▸ **Data supplied**

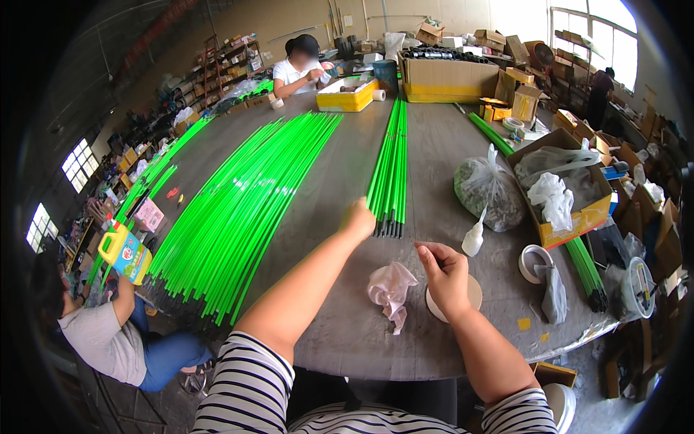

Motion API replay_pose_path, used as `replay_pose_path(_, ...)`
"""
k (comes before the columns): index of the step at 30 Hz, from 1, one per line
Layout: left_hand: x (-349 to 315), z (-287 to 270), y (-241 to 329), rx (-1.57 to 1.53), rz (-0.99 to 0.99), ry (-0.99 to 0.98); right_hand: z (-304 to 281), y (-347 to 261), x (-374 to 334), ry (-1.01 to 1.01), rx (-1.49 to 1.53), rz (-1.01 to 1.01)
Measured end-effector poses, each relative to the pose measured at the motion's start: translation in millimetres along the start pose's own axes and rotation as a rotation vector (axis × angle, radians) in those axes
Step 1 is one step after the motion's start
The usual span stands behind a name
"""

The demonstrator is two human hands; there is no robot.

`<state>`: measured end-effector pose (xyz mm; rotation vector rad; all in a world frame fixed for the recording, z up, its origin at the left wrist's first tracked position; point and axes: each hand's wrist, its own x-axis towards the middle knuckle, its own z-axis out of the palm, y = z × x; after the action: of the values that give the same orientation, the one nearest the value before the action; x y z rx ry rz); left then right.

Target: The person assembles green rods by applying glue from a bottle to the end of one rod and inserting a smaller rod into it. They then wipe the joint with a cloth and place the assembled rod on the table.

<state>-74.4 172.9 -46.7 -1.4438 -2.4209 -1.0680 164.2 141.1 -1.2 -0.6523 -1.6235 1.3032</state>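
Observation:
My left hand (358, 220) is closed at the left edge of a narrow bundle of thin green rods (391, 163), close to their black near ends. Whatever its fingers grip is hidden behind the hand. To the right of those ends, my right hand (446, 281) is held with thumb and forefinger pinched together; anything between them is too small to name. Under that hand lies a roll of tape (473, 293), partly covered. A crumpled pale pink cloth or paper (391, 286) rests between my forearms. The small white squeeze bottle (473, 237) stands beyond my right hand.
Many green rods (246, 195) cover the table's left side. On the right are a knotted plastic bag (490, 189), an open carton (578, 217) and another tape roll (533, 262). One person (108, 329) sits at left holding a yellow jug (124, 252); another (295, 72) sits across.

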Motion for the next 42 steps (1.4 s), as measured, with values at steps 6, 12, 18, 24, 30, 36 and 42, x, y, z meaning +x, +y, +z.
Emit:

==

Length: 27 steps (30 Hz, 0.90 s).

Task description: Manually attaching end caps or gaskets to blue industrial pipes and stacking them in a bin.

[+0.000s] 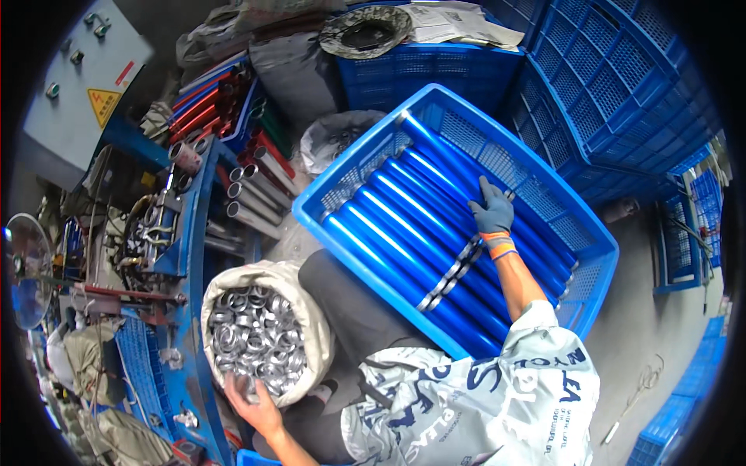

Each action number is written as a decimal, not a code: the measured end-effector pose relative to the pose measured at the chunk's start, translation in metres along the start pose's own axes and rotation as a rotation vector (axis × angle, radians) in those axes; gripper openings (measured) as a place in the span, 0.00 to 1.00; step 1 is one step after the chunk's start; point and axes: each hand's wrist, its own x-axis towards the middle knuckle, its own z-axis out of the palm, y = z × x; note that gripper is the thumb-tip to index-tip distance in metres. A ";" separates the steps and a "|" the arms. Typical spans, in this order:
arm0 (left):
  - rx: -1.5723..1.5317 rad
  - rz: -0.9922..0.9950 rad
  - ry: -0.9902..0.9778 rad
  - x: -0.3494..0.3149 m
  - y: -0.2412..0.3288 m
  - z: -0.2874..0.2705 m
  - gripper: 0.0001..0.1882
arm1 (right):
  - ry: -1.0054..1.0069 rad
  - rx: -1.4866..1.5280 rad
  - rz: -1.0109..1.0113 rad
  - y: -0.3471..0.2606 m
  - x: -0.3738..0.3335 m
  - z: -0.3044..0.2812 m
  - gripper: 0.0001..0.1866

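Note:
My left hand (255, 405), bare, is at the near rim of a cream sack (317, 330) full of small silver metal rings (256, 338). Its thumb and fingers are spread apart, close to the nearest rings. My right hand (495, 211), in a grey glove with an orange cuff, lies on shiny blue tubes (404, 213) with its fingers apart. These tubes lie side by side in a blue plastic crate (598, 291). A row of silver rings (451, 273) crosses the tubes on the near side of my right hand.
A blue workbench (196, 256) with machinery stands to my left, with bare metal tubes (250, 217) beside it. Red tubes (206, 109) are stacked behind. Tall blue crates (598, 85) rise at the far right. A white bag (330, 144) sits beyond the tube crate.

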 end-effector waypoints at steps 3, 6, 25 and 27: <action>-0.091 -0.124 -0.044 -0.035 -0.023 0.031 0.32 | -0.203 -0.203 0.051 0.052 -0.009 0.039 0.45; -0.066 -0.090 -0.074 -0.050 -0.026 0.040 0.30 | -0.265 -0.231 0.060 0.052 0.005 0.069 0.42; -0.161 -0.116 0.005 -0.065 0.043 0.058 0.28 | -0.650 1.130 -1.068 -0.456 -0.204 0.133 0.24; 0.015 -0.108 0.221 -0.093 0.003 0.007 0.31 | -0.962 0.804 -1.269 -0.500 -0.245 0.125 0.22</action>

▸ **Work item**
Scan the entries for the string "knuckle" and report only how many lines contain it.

▸ **Problem solution**
2